TASK ITEM: Would you transcribe the whole listing exactly, minus its pictures?

DATA SHOWN:

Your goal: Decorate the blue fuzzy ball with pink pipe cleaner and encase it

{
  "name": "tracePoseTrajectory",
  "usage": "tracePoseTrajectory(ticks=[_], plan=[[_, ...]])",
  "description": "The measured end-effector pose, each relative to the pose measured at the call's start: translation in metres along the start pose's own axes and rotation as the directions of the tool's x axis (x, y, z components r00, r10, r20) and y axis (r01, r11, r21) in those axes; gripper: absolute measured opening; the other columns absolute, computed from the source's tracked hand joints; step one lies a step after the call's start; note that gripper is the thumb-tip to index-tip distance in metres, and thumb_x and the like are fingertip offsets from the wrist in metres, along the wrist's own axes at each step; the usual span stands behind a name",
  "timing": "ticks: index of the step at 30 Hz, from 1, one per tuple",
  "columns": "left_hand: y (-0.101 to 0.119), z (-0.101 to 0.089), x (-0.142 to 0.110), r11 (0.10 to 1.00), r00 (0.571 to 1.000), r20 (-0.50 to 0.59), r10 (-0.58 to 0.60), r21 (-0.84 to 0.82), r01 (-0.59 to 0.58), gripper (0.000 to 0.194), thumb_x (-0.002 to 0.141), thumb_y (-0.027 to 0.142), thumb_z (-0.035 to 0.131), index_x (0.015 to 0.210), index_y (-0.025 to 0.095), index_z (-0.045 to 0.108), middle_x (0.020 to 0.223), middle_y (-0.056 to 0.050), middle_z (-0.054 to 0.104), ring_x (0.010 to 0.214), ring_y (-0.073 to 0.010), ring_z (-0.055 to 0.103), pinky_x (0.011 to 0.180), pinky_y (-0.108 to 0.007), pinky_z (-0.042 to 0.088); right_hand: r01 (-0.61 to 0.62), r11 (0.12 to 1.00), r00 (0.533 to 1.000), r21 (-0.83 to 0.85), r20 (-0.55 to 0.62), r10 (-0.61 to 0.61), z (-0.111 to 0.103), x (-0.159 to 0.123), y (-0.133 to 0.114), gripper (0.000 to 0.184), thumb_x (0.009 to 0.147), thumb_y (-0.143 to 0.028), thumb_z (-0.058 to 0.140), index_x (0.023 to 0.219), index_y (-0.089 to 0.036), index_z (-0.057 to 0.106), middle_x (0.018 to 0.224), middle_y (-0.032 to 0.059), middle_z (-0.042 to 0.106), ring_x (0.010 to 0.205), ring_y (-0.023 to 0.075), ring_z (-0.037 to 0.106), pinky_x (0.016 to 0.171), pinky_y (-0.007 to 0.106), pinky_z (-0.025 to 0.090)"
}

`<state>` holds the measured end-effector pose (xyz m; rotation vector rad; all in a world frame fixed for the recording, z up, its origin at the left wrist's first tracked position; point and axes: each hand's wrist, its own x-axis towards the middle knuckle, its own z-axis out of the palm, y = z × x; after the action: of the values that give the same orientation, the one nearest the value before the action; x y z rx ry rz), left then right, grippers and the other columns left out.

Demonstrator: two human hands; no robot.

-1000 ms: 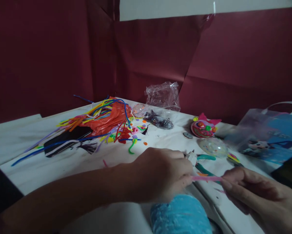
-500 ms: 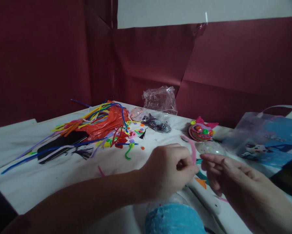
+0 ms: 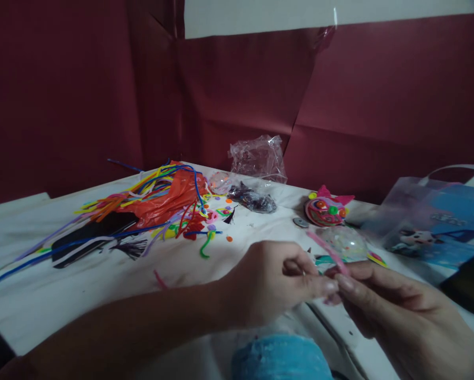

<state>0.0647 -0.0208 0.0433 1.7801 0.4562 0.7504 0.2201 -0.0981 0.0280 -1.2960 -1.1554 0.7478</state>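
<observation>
A fuzzy pink pipe cleaner [image 3: 327, 249] slants up from between my hands. My right hand [image 3: 403, 311] pinches it near its lower end between thumb and forefinger. My left hand [image 3: 276, 279] is closed in a pinch at the same spot, its fingertips meeting those of the right; the strip's lower end is hidden there. Just behind my fingers lie a clear plastic dome [image 3: 345, 241] and teal pieces [image 3: 327, 259]. Below my left hand stands a blue rounded object [image 3: 280, 359], cut off by the bottom edge.
A decorated pink lion-like head [image 3: 327, 208] sits at the back right, beside a blue printed bag [image 3: 446, 221]. Pipe cleaners [image 3: 142, 195], a red plastic bag [image 3: 169, 192] and a black phone [image 3: 90, 240] lie left. A crumpled clear bag [image 3: 258, 158] stands by the maroon wall covering [image 3: 237, 89].
My right hand has moved left to meet my left hand and now grips the pink pipe cleaner. The strip has tipped from nearly upright to a slant. The view has shifted slightly.
</observation>
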Motion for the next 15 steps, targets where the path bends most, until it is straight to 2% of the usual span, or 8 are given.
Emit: tracePoseTrajectory(ticks=[2,4,7,12,13,15], plan=[[0.002,-0.002,0.002,0.978,0.996,-0.02,-0.081,-0.194,0.076,0.022,0.072,0.026,0.066,0.087,0.011,0.062,0.06,0.003,0.054,0.05,-0.0068,0.047,0.047,-0.018,0.036,0.027,0.994,1.0,-0.109,0.005,-0.026,0.002,-0.004,-0.003,0.032,0.067,-0.053,0.076,0.065,-0.022,0.07,0.053,-0.0004,0.055,0.043,0.0085,0.037,0.037,0.013,0.035],[0.001,-0.002,0.004,0.966,0.995,-0.036,-0.09,-0.246,0.078,0.018,0.073,0.026,0.063,0.08,0.011,0.062,0.057,0.002,0.055,0.048,-0.0071,0.048,0.047,-0.019,0.037,0.054,0.982,0.998,-0.18,0.026,-0.05,0.006,-0.007,-0.006,0.031,0.069,-0.053,0.073,0.064,-0.023,0.069,0.055,-0.0006,0.058,0.047,0.0107,0.043,0.042,0.014,0.041],[-0.001,-0.003,0.005,0.979,0.994,-0.071,-0.081,-0.193,0.066,0.019,0.074,0.029,0.061,0.068,0.012,0.059,0.049,0.002,0.052,0.044,-0.007,0.046,0.044,-0.019,0.036,0.062,0.972,0.998,-0.225,0.006,-0.062,0.008,-0.01,-0.008,0.03,0.071,-0.056,0.07,0.067,-0.026,0.07,0.065,-0.0005,0.064,0.058,0.0157,0.056,0.05,0.015,0.047],[-0.001,-0.008,0.006,0.991,0.994,-0.031,-0.11,-0.085,0.107,0.015,0.07,0.025,0.063,0.065,0.012,0.057,0.046,0.004,0.051,0.043,-0.0065,0.047,0.043,-0.017,0.035,0.11,0.935,0.986,-0.337,-0.08,-0.144,0.002,-0.009,-0.009,0.032,0.073,-0.061,0.065,0.072,-0.03,0.072,0.075,-0.0026,0.069,0.059,0.017,0.059,0.05,0.017,0.05],[0.0,-0.009,0.006,0.99,0.993,-0.008,-0.116,-0.079,0.115,0.013,0.071,0.024,0.062,0.067,0.012,0.058,0.047,0.004,0.052,0.043,-0.0066,0.048,0.044,-0.017,0.036,0.14,0.918,0.982,-0.37,-0.063,-0.176,0.0,-0.008,-0.009,0.032,0.075,-0.06,0.063,0.073,-0.029,0.072,0.075,-0.0026,0.069,0.059,0.0174,0.06,0.049,0.018,0.051],[0.0,-0.009,0.006,0.988,0.99,0.028,-0.14,-0.064,0.141,0.011,0.072,0.023,0.059,0.071,0.012,0.06,0.048,0.004,0.053,0.043,-0.0067,0.047,0.045,-0.018,0.038,0.273,0.858,0.959,-0.435,0.053,-0.278,-0.003,-0.004,-0.009,0.027,0.082,-0.053,0.06,0.079,-0.029,0.072,0.076,-0.0027,0.07,0.06,0.0182,0.064,0.05,0.017,0.053]])
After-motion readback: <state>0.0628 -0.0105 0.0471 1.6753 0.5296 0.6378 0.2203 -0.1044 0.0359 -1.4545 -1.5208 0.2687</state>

RESULT:
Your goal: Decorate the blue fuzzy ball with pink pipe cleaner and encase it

{
  "name": "tracePoseTrajectory",
  "usage": "tracePoseTrajectory(ticks=[_], plan=[[_, ...]])",
  "description": "The measured end-effector pose, each relative to the pose measured at the call's start: translation in metres along the start pose's own axes and rotation as the directions of the tool's x axis (x, y, z components r00, r10, r20) and y axis (r01, r11, r21) in those axes; gripper: absolute measured opening; the other columns absolute, computed from the source's tracked hand joints; step one lies a step after the call's start; note that gripper is the thumb-tip to index-tip distance in metres, and thumb_x and the like are fingertip offsets from the wrist in metres, along the wrist's own axes at each step; the usual span stands behind a name",
  "timing": "ticks: index of the step at 30 Hz, from 1, one per tuple",
  "columns": "left_hand: y (-0.101 to 0.119), z (-0.101 to 0.089), x (-0.142 to 0.110), r11 (0.10 to 1.00), r00 (0.571 to 1.000), r20 (-0.50 to 0.59), r10 (-0.58 to 0.60), r21 (-0.84 to 0.82), r01 (-0.59 to 0.58), gripper (0.000 to 0.194), thumb_x (-0.002 to 0.141), thumb_y (-0.027 to 0.142), thumb_z (-0.035 to 0.131), index_x (0.015 to 0.210), index_y (-0.025 to 0.095), index_z (-0.045 to 0.108), middle_x (0.020 to 0.223), middle_y (-0.056 to 0.050), middle_z (-0.054 to 0.104), ring_x (0.010 to 0.214), ring_y (-0.073 to 0.010), ring_z (-0.055 to 0.103), pinky_x (0.011 to 0.180), pinky_y (-0.108 to 0.007), pinky_z (-0.042 to 0.088); right_hand: r01 (-0.61 to 0.62), r11 (0.12 to 1.00), r00 (0.533 to 1.000), r21 (-0.83 to 0.85), r20 (-0.55 to 0.62), r10 (-0.61 to 0.61), z (-0.111 to 0.103), x (-0.159 to 0.123), y (-0.133 to 0.114), gripper (0.000 to 0.184), thumb_x (0.009 to 0.147), thumb_y (-0.143 to 0.028), thumb_z (-0.058 to 0.140), index_x (0.023 to 0.219), index_y (-0.089 to 0.036), index_z (-0.057 to 0.106), middle_x (0.018 to 0.224), middle_y (-0.032 to 0.059), middle_z (-0.042 to 0.106), ring_x (0.010 to 0.205), ring_y (-0.023 to 0.075), ring_z (-0.037 to 0.106), pinky_x (0.016 to 0.171), pinky_y (-0.007 to 0.106), pinky_z (-0.025 to 0.090)"
}

`<state>` holds the measured end-effector pose (xyz m; rotation vector rad; all in a world frame fixed for the recording, z up, its origin at the left wrist's first tracked position; point and axes: each hand's wrist, its own x-axis towards the middle knuckle, its own z-axis out of the palm, y = z × x; after the action: of the values that give the same orientation, the one nearest the value before the action; x y z rx ry rz), left then right, grippers and the other columns left out.

Demonstrator: two human hands; no robot.

-1000 ms: 
-500 ms: 
+0 ms: 

<state>0.0647 -0.0208 0.0433 1.7801 0.4562 0.7504 0.2201 -0.0981 0.0280 -1.2960 -1.1554 0.7478</state>
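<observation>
A fuzzy pink pipe cleaner [image 3: 327, 249] slants up from between my hands. My right hand [image 3: 403, 311] pinches it near its lower end between thumb and forefinger. My left hand [image 3: 276, 279] is closed in a pinch at the same spot, its fingertips meeting those of the right; the strip's lower end is hidden there. Just behind my fingers lie a clear plastic dome [image 3: 345, 241] and teal pieces [image 3: 327, 259]. Below my left hand stands a blue rounded object [image 3: 280, 359], cut off by the bottom edge.
A decorated pink lion-like head [image 3: 327, 208] sits at the back right, beside a blue printed bag [image 3: 446, 221]. Pipe cleaners [image 3: 142, 195], a red plastic bag [image 3: 169, 192] and a black phone [image 3: 90, 240] lie left. A crumpled clear bag [image 3: 258, 158] stands by the maroon wall covering [image 3: 237, 89].
My right hand has moved left to meet my left hand and now grips the pink pipe cleaner. The strip has tipped from nearly upright to a slant. The view has shifted slightly.
</observation>
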Motion for the next 15 steps, targets where the path bends most, until it is straight to 2% of the usual span, or 8 are given.
Emit: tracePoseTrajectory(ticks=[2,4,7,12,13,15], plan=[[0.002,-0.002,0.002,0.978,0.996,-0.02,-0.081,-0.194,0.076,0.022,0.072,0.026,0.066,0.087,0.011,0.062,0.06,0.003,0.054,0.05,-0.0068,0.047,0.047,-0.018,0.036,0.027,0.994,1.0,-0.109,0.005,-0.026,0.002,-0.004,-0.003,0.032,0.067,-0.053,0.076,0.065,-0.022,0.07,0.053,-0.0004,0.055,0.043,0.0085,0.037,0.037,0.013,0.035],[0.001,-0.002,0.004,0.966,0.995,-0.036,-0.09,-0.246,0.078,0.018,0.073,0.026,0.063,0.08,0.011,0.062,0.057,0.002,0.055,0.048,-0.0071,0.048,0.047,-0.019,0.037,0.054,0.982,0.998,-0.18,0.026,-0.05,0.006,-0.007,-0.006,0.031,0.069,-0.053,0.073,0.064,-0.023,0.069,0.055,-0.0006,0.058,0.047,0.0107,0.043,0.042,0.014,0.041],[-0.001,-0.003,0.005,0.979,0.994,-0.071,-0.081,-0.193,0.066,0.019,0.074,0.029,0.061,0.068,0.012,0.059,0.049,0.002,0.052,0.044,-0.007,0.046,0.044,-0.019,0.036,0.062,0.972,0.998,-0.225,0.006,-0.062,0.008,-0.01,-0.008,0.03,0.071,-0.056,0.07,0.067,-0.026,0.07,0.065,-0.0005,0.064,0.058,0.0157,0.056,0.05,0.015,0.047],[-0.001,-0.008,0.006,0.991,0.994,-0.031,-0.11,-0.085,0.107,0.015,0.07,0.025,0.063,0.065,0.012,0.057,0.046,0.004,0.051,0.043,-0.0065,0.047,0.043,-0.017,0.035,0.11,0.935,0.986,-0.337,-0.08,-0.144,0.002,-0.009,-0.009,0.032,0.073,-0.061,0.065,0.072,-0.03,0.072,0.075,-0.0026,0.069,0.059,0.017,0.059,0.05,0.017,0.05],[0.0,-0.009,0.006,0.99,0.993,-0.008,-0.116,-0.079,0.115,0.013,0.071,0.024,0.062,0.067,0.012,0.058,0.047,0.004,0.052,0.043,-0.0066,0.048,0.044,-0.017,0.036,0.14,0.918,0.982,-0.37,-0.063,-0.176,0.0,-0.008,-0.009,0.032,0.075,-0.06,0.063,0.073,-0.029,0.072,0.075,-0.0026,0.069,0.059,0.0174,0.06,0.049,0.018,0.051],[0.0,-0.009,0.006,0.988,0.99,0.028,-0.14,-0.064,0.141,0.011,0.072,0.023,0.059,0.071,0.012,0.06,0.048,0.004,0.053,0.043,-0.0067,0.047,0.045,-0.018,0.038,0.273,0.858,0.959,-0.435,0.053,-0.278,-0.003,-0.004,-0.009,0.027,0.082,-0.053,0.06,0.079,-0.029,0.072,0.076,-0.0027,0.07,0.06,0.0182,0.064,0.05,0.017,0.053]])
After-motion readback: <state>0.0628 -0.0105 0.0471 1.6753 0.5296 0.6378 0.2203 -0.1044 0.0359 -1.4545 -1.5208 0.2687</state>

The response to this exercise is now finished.